_THE DATA:_
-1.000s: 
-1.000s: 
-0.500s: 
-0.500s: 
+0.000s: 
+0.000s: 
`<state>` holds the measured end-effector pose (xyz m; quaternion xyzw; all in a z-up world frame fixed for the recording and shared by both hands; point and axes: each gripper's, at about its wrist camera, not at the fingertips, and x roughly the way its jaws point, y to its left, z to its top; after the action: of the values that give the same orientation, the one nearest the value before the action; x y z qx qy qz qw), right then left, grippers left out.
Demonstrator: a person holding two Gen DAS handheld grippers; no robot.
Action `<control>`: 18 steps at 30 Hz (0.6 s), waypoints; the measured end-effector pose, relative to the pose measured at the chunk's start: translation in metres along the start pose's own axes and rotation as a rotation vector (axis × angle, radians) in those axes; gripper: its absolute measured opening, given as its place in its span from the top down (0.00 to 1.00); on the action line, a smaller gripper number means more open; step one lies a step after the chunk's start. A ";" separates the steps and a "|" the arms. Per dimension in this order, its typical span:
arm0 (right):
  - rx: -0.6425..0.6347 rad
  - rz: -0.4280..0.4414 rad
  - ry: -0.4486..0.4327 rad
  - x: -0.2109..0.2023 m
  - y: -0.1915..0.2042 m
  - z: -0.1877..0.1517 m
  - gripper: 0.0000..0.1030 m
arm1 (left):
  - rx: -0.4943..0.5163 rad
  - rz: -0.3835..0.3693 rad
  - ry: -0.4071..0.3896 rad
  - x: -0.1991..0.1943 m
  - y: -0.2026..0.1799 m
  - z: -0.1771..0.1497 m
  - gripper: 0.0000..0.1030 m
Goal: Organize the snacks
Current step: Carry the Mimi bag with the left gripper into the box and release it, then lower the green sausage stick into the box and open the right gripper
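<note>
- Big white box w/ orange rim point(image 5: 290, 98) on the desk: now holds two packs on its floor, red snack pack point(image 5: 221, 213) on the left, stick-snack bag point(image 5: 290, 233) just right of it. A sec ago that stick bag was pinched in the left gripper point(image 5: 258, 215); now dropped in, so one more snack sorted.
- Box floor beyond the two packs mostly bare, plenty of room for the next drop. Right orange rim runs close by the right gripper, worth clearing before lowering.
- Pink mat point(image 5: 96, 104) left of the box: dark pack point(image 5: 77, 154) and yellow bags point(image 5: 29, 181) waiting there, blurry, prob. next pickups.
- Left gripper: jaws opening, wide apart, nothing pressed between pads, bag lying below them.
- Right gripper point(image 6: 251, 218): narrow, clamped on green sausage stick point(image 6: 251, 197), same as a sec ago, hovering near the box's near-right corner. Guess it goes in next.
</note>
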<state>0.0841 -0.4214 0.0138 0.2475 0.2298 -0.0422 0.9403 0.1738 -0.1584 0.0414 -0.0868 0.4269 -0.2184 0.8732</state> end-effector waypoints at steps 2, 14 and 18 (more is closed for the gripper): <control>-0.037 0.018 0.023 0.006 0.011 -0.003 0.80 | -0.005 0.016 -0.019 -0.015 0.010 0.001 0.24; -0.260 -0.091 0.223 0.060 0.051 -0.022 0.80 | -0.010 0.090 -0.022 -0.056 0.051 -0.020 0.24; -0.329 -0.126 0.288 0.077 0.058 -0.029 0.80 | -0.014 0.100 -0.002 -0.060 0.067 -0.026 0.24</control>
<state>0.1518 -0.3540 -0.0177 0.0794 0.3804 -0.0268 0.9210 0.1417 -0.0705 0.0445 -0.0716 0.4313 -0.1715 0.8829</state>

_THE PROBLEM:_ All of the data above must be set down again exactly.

_RESULT FOR THIS TASK:_
-1.000s: 
-1.000s: 
-0.500s: 
-0.500s: 
+0.000s: 
+0.000s: 
`<state>` holds the measured end-effector pose (xyz m; quaternion xyzw; all in a z-up world frame fixed for the recording and shared by both hands; point and axes: each gripper's, at about its wrist camera, not at the fingertips, and x roughly the way its jaws point, y to its left, z to its top; after the action: of the values that give the same orientation, the one nearest the value before the action; x y z qx qy qz qw), right then left, grippers left out.
Demonstrator: a person holding two Gen DAS handheld grippers; no robot.
Action `<control>`: 18 steps at 30 Hz (0.6 s), waypoints; the measured end-effector pose, relative to the pose measured at the chunk's start: translation in metres along the start pose's own axes and rotation as a rotation vector (axis × angle, radians) in those axes; gripper: its absolute measured opening, given as its place in its span from the top down (0.00 to 1.00); on the action line, a smaller gripper number means more open; step one lies a step after the chunk's start. A ";" separates the steps and a "|" the arms. Per dimension in this order, its typical span:
arm0 (right):
  - rx: -0.6425..0.6347 rad
  - rz: -0.4280..0.4414 rad
  - ry: -0.4486..0.4327 rad
  - x: -0.2109..0.2023 m
  - y: -0.1915..0.2042 m
  - z: -0.1877..0.1517 m
  - gripper: 0.0000..0.1030 m
arm1 (left):
  - rx: -0.4943..0.5163 rad
  - rz: -0.3835..0.3693 rad
  - ry: -0.4071..0.3896 rad
  - x: -0.1991..0.1943 m
  - y: -0.2026..0.1799 m
  - z: -0.1771..0.1497 m
  - gripper: 0.0000..0.1030 m
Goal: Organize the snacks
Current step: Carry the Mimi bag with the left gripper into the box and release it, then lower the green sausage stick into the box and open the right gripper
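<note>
- Big white box w/ orange rim point(image 5: 290, 98) on the desk: now holds two packs on its floor, red snack pack point(image 5: 221, 213) on the left, stick-snack bag point(image 5: 290, 233) just right of it. A sec ago that stick bag was pinched in the left gripper point(image 5: 258, 215); now dropped in, so one more snack sorted.
- Box floor beyond the two packs mostly bare, plenty of room for the next drop. Right orange rim runs close by the right gripper, worth clearing before lowering.
- Pink mat point(image 5: 96, 104) left of the box: dark pack point(image 5: 77, 154) and yellow bags point(image 5: 29, 181) waiting there, blurry, prob. next pickups.
- Left gripper: jaws opening, wide apart, nothing pressed between pads, bag lying below them.
- Right gripper point(image 6: 251, 218): narrow, clamped on green sausage stick point(image 6: 251, 197), same as a sec ago, hovering near the box's near-right corner. Guess it goes in next.
</note>
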<state>0.0841 -0.4214 0.0138 0.2475 0.2298 -0.0422 0.9403 0.1738 -0.1584 0.0414 -0.0868 0.4269 -0.2184 0.8732</state> end-effector waypoints at steps 2, 14 and 18 (more is closed for the gripper): <control>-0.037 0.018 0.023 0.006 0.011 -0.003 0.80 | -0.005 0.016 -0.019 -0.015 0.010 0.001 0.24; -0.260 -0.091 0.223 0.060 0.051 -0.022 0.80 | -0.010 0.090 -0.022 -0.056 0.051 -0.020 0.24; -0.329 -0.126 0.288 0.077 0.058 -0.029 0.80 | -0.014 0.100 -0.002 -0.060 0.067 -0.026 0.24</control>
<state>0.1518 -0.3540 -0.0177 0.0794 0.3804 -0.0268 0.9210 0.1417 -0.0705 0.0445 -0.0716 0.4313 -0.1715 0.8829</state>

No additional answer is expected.